▶ [About this exercise]:
Copy the listing exactly as given. Omit every picture.

▶ [Collected data]:
╔══
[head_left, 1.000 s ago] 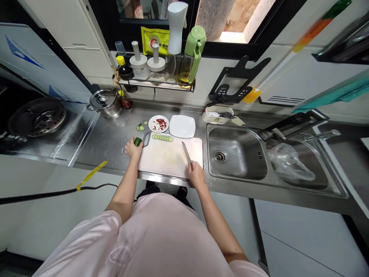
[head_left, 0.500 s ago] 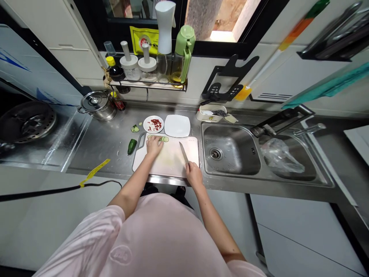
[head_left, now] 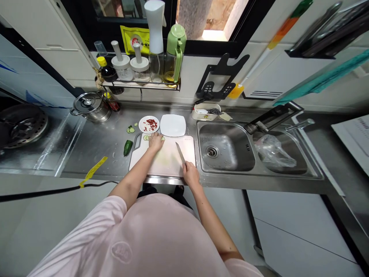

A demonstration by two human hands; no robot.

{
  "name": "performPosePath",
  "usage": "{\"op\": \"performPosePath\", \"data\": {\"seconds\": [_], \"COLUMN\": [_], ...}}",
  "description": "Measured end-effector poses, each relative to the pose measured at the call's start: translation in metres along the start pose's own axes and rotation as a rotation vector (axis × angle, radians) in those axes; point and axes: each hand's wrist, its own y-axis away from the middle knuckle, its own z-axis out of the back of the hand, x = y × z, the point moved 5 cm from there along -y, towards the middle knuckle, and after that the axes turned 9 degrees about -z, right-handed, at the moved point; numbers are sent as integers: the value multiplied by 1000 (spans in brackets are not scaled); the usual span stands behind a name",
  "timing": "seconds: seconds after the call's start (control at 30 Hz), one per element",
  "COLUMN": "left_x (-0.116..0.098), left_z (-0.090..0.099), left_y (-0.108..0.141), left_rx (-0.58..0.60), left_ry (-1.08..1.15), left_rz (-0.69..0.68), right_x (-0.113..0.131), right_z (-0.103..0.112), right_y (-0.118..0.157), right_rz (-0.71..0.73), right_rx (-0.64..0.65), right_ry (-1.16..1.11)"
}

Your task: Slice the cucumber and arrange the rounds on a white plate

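Note:
My left hand point(head_left: 156, 142) lies over the far edge of the white cutting board point(head_left: 164, 165), fingers stretched forward onto a row of cucumber slices point(head_left: 146, 137). Some slices show left of the hand and a bit of one to its right; those under it are hidden. In my right hand point(head_left: 190, 173) is the handle of a kitchen knife point(head_left: 180, 151), its blade over the right part of the board, tip pointing away from me. Behind the board stand a white plate of chopped red pieces point(head_left: 149, 125) and a bare white square plate point(head_left: 173, 125).
Left of the board lie a cucumber piece point(head_left: 128, 147) and several cucumber offcuts point(head_left: 131, 129). A lidded steel pot point(head_left: 91, 107) stands farther left. To the right is a double sink point(head_left: 227, 148) with a plastic bag point(head_left: 273, 151). Bottles and jars fill a wall shelf point(head_left: 144, 85).
My left hand has shifted right along the row of slices, so slices now show on its left. The knife stays in my right hand. The whole view has shifted slightly.

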Motion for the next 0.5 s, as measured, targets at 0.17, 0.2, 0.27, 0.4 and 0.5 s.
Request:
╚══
▶ [Exercise answer]:
[head_left, 1.000 s ago] 
[head_left, 0.500 s ago] 
[head_left, now] 

A demonstration by two human hands; no robot.

{
  "name": "performPosePath",
  "usage": "{\"op\": \"performPosePath\", \"data\": {\"seconds\": [_], \"COLUMN\": [_], ...}}",
  "description": "Measured end-effector poses, each relative to the pose measured at the call's start: translation in metres along the start pose's own axes and rotation as a rotation vector (axis × angle, radians) in those axes; point and axes: each hand's wrist, its own y-axis away from the middle knuckle, its own z-axis out of the back of the hand, x = y × z, the point moved 5 cm from there along -y, towards the middle knuckle, and after that the axes turned 9 degrees about -z, right-handed, at the moved point; numbers are sent as integers: the value multiplied by 1000 (spans in brackets are not scaled); the usual span stands behind a name",
  "timing": "seconds: seconds after the call's start (control at 30 Hz), one per element",
  "COLUMN": "left_x (-0.116..0.098), left_z (-0.090..0.099), left_y (-0.108..0.141), left_rx (-0.58..0.60), left_ry (-1.08..1.15), left_rz (-0.69..0.68), right_x (-0.113..0.131), right_z (-0.103..0.112), right_y (-0.118..0.157), right_rz (-0.71..0.73), right_rx (-0.64..0.65), right_ry (-1.16..1.11)"
}

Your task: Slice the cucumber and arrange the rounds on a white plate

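Note:
My left hand point(head_left: 156, 142) lies over the far edge of the white cutting board point(head_left: 164, 165), fingers stretched forward onto a row of cucumber slices point(head_left: 146, 137). Some slices show left of the hand and a bit of one to its right; those under it are hidden. In my right hand point(head_left: 190, 173) is the handle of a kitchen knife point(head_left: 180, 151), its blade over the right part of the board, tip pointing away from me. Behind the board stand a white plate of chopped red pieces point(head_left: 149, 125) and a bare white square plate point(head_left: 173, 125).
Left of the board lie a cucumber piece point(head_left: 128, 147) and several cucumber offcuts point(head_left: 131, 129). A lidded steel pot point(head_left: 91, 107) stands farther left. To the right is a double sink point(head_left: 227, 148) with a plastic bag point(head_left: 273, 151). Bottles and jars fill a wall shelf point(head_left: 144, 85).
My left hand has shifted right along the row of slices, so slices now show on its left. The knife stays in my right hand. The whole view has shifted slightly.
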
Motion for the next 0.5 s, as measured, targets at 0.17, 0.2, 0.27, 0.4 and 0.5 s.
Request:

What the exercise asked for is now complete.